As for mobile devices, they have such a variety of resolutions and aspect ratios you can't really count on anything. A quick look at my website analytics seems to suggest that 1.7 is the most common aspect ratio, followed by 1.6 and 1.5. But there are still 4/3 screens out there, and even 5/4.
But! If you target desktop users at all, you can't even count on that, as you simply don't know if they keep their browser maximized. A lot of people don't these days, because it would just waste screen real estate and make websites hard to read. So what to do?
There's no hard and fast answer, but I'd just stick to 800x600, or 800x480 if I wanted widescreen, and leave it at that.
Thanks everyone for the advice.
Vector graphics would really suit one of the games I am working on (kinda on the back-burner right now), but as you probably know there isn't much of it on this site. Hopefully we'll see more of it appear here, as the need to make games supporting a variety of resolutions is not going to go away.

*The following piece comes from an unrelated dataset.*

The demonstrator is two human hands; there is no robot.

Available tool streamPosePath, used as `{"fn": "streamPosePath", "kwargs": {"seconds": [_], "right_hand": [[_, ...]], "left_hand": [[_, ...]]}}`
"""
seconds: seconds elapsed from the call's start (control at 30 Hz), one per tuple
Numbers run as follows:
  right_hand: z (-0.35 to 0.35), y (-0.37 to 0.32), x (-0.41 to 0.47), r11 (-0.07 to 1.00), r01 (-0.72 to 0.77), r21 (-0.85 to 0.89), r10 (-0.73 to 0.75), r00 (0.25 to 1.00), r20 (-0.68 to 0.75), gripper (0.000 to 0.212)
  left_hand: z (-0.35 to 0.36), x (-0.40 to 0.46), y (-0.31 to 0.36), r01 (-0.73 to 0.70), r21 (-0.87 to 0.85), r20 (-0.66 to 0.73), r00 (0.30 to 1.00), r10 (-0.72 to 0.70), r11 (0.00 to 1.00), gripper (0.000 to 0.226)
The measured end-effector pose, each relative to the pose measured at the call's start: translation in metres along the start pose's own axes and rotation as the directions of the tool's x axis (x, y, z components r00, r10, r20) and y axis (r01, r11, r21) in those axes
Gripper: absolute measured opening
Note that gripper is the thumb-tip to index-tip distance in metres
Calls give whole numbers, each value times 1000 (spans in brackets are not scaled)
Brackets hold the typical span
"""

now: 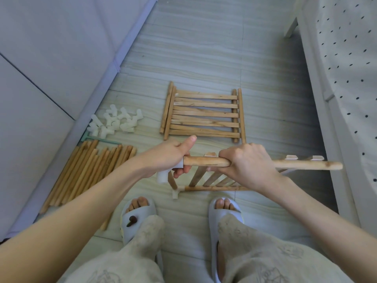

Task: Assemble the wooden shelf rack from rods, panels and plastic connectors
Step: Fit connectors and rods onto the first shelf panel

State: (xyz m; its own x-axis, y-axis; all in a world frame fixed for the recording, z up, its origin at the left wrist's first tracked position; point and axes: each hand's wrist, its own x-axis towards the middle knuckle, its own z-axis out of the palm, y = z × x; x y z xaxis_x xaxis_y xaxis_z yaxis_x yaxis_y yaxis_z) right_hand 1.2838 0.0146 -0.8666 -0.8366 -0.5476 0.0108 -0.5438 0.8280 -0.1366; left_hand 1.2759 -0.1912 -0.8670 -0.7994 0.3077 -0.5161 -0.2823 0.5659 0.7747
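Rod (204, 161), top rail of the half-built rack: you are gripping it with your right hand (247, 160), fingers wrapped round to steady it, while your left hand (171, 155) is pinching a white connector (163, 176) onto its end. Spare panels (204, 113), connectors (114, 121) and rods (89, 168) are lying on the floor (204, 48), near to hand.
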Motion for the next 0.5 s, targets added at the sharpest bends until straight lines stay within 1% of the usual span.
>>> {"fn": "streamPosePath", "kwargs": {"seconds": [0.1, 0.2, 0.27, 0.33, 0.4, 0.5], "right_hand": [[-2, -1, -1, 1000, 1, 15, -1, 1000, 0, 53], [-5, -3, -1, 1000, 2, -14, -2, 1000, -12, 52], [-7, -7, -3, 999, 21, -32, -21, 1000, -6, 48], [-7, -12, -8, 999, 45, -24, -46, 997, -61, 42], [-8, -17, -13, 1000, 30, -1, -30, 995, -94, 41], [-7, -17, -14, 999, -34, 16, 34, 999, -10, 46]], "left_hand": [[1, 0, 3, -17, -12, -79, 997, 16, 1000, 73], [4, -1, 2, -28, 48, -177, 984, 36, 998, 72], [7, -2, 1, -43, 66, -248, 967, 58, 997, 67], [7, -2, 2, -72, 53, -321, 943, 85, 996, 62], [6, -2, 5, -80, 105, -332, 937, 110, 991, 62], [9, -4, 3, -50, 166, -281, 955, 96, 985, 62]]}}
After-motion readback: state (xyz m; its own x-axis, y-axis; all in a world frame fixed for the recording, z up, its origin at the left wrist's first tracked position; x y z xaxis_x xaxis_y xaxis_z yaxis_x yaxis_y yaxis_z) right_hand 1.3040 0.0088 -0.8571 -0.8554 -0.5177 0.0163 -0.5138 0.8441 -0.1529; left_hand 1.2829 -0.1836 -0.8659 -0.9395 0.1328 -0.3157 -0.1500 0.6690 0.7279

I'd put some of mine here, but it's procedurally generated. I'm not even sure how source code would fit in with the rest of Open Game Art. Oh well.
why are you not gonna go fullscreen?
compare http://zapraszam.net/gry/ubik/ (fixed size, unplayable on mobiles)
with http://zapraszam.net/gry/chi/ (scaling to any size)
I advise to use fullscreen, adaptible to any size, thats not that hard to achieve.
And then it works out of the box on tablet, mobile AND desktop not JUST desktop.
Looks good prozi - modifying the viewing area (e.g. viewport).
I just tried your last one at 480x320 on the desktop and I think it could also use both resize plus scaling.
i.e. you appear to be resizing the viewport to the available resolution = great.
But also fairly easy to do is to define limits to the viewable area and use % scaling beyond that.
Based on the example above I would have set the limit to no less than 640x480px.
Although the game is 'playable' at 480x320 - you don't see much more than just the player. :)
If you scale the viewport you will have the effect of
http://zapraszam.net/gry/tactic <- scaling fixed viewport, try this on mobile (bad)
http://zapraszam.net/gry/tv <- custom viewport size, try this on mobile (ok)
So my advice again is to adapt to the viewport rather than setting it fixed width, because even with scaling, you dont know the proportions of the device user plays your game on
You can determine the available screen area with code.
I would then use this information to change the viewport to resize - ensuring available aspect ratio is kept.
If screen size is either bigger or smaller than your supported resize - you then scale when it hits max or min supported resolution - and because you resized the viewport with the correct aspect ratio - scale will work properly.
My website does both of these actions (modifies viewport, then scales if needed) - but doesn't currently leave the viewport in the correct aspect ratio - but I will add that bit of code in the next few days when I get some time as I think that will be a useful example.
(I want to make the game zones bigger - as I allow the viewport to increase in size up to 1920p resolution - but my original design was for 960 width... so on a big screen you can see the next game area straight away and I didn't want that).
Yeah, I got a fairly good idea what to do now.
My main concern was (is) that scaling low resolution tiles (32x32) by non-integer factors leads to rather ugly distortions. So by default I will only scale by 1.0, 2.0 or 3.0 and have an option to allow scaling to fit the browser inner window.